> [TASK TO CARRY OUT]
Transcribe the full listing below, word for word, without pictures.

> [PROVIDED DATA]
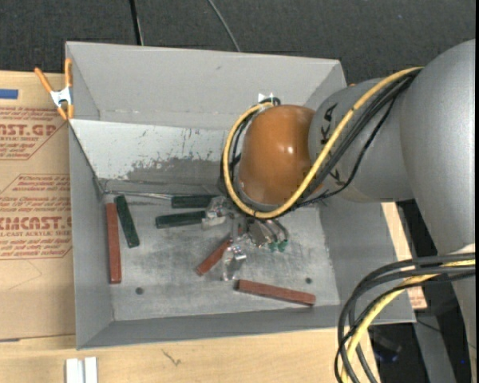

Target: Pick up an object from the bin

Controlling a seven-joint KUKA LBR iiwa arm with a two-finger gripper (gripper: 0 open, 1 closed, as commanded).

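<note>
My gripper (250, 236) hangs low in the middle of the bin, just under the orange cover. A short red-brown bar (213, 259) lies tilted right at its lower left, and the bar's upper end touches a small silvery piece (232, 265). Beside the gripper's right side sits a small green bit (281, 246). Left of the gripper a dark green bar (180, 220) lies flat, with another dark green bar (190, 202) just above it.
A long red-brown bar (275, 293) lies near the bin's front wall. Along the left wall there is an upright red-brown bar (113, 243) with a dark green bar (127, 220) next to it. The arm and its cables cover the bin's right side.
</note>
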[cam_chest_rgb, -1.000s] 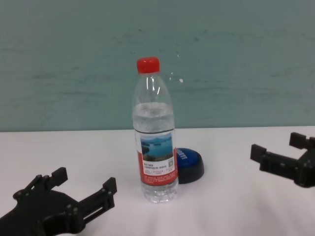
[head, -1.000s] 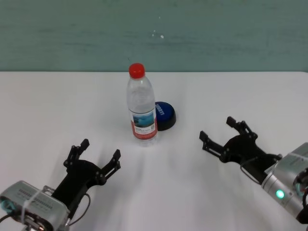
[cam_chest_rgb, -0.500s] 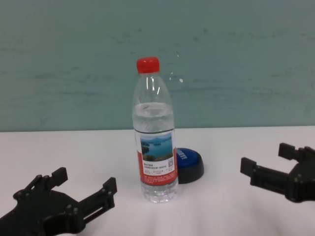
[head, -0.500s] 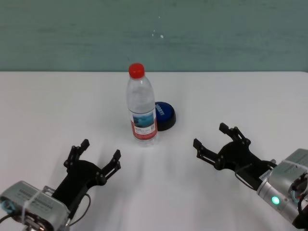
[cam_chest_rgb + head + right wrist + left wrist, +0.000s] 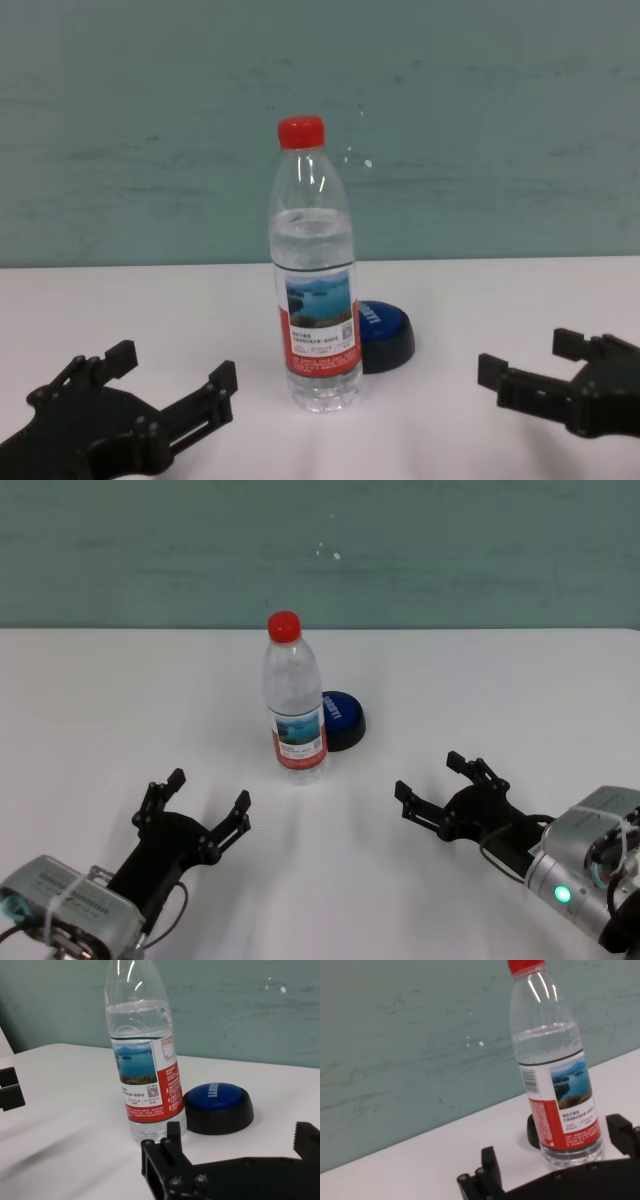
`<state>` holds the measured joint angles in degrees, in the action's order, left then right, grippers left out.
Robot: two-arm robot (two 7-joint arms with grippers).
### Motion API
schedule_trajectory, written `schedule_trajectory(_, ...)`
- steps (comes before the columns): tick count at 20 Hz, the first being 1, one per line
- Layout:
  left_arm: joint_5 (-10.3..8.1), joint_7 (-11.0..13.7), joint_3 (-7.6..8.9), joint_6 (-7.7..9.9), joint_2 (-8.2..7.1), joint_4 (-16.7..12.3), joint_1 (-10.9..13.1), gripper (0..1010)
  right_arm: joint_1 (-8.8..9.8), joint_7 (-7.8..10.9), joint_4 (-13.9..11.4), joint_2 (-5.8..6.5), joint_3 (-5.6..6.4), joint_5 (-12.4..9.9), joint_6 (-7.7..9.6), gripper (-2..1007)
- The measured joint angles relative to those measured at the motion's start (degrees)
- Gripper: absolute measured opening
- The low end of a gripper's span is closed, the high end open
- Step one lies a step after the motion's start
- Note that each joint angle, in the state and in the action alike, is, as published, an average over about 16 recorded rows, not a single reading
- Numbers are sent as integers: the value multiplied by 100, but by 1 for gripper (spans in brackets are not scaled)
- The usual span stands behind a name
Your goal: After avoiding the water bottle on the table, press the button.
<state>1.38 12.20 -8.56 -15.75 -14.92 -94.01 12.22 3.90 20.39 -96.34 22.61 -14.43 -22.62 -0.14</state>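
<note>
Fig. legend, approach stage. You are looking at the water bottle (image 5: 295,695) standing upright near mid-table (image 5: 480,680), red cap on, w/ the button (image 5: 341,719) just beside it on the robot's right and a bit farther back; in the chest view the bottle is covering part of the dome, and whether base ring and bottle are touching can't be told.

R gripper (image 5: 440,791) is sitting low over the table, well to the right of the bottle and nearer the robot than the button, jaws apart and pointing toward the pair. L gripper (image 5: 202,805) is resting near the front edge, left of the bottle, jaws also apart; treat it as parked.

Judged step: bringing the R arm round to the button. To do it well:
- Keep approaching from the right/open side, so the bottle is never lying between fingers and dome.
- Consider lifting before crossing in, then coming down on the dome's top, pref. its right half, away from the bottle.
- Watch the left finger: it is the one likeliest to clip the label; a tall, light bottle will prob. tip easily.
- Press straight down, no sideways drag.
</note>
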Motion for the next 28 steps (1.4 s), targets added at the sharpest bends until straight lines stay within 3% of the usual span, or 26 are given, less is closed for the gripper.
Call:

> [TASK RESULT]
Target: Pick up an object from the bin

Controlling a seven-joint KUKA LBR iiwa arm with a two-finger gripper (gripper: 0 open, 1 closed, as commanded).

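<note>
My gripper (250, 236) hangs low in the middle of the bin, just under the orange cover. A short red-brown bar (213, 259) lies tilted right at its lower left, and the bar's upper end touches a small silvery piece (232, 265). Beside the gripper's right side sits a small green bit (281, 246). Left of the gripper a dark green bar (180, 220) lies flat, with another dark green bar (190, 202) just above it.
A long red-brown bar (275, 293) lies near the bin's front wall. Along the left wall there is an upright red-brown bar (113, 243) with a dark green bar (127, 220) next to it. The arm and its cables cover the bin's right side.
</note>
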[cam_chest_rgb, -1.000s] 
[head, -1.000s] 
[cam_chest_rgb, -0.500s] 
[head, -0.500s] 
[cam_chest_rgb + head + right wrist + left wrist, +0.000s] 
`<state>` holds the measured joint angles in degrees, in the action's order, left then right, grippers left out.
Robot: two-arm robot (two 7-joint arms with grippers).
### Motion API
schedule_trajectory, written `schedule_trajectory(_, ...)`
- steps (comes before the columns): tick count at 20 Hz, the first being 1, one per line
- Layout:
  left_arm: joint_5 (-10.3..8.1), joint_7 (-11.0..13.7), joint_3 (-7.6..8.9), joint_6 (-7.7..9.9), joint_2 (-8.2..7.1), joint_4 (-16.7..12.3), joint_1 (-10.9..13.1), gripper (0..1010)
  right_arm: joint_1 (-8.8..9.8), joint_7 (-7.8..10.9), joint_4 (-13.9..11.4), joint_2 (-5.8..6.5), joint_3 (-5.6..6.4), joint_5 (-12.4..9.9), joint_6 (-7.7..9.6), gripper (-2..1007)
- The measured joint angles relative to those measured at the motion's start (degrees)
- Gripper: absolute measured opening
- The low end of a gripper's span is closed, the high end open
- Step one lies a step after the motion's start
- Note that each joint angle, in the state and in the action alike, is, as published, an average over about 16 recorded rows, not a single reading
- Numbers are sent as integers: the value multiplied by 100, but by 1 for gripper (spans in brackets are not scaled)
- The usual span stands behind a name
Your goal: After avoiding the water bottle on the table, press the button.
<state>1.38 12.20 -8.56 -15.75 -14.92 -94.01 12.22 3.90 20.39 -96.34 22.61 -14.43 -22.62 -0.14</state>
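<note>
Fig. legend, approach stage. You are looking at the water bottle (image 5: 295,695) standing upright near mid-table (image 5: 480,680), red cap on, w/ the button (image 5: 341,719) just beside it on the robot's right and a bit farther back; in the chest view the bottle is covering part of the dome, and whether base ring and bottle are touching can't be told.

R gripper (image 5: 440,791) is sitting low over the table, well to the right of the bottle and nearer the robot than the button, jaws apart and pointing toward the pair. L gripper (image 5: 202,805) is resting near the front edge, left of the bottle, jaws also apart; treat it as parked.

Judged step: bringing the R arm round to the button. To do it well:
- Keep approaching from the right/open side, so the bottle is never lying between fingers and dome.
- Consider lifting before crossing in, then coming down on the dome's top, pref. its right half, away from the bottle.
- Watch the left finger: it is the one likeliest to clip the label; a tall, light bottle will prob. tip easily.
- Press straight down, no sideways drag.
</note>
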Motion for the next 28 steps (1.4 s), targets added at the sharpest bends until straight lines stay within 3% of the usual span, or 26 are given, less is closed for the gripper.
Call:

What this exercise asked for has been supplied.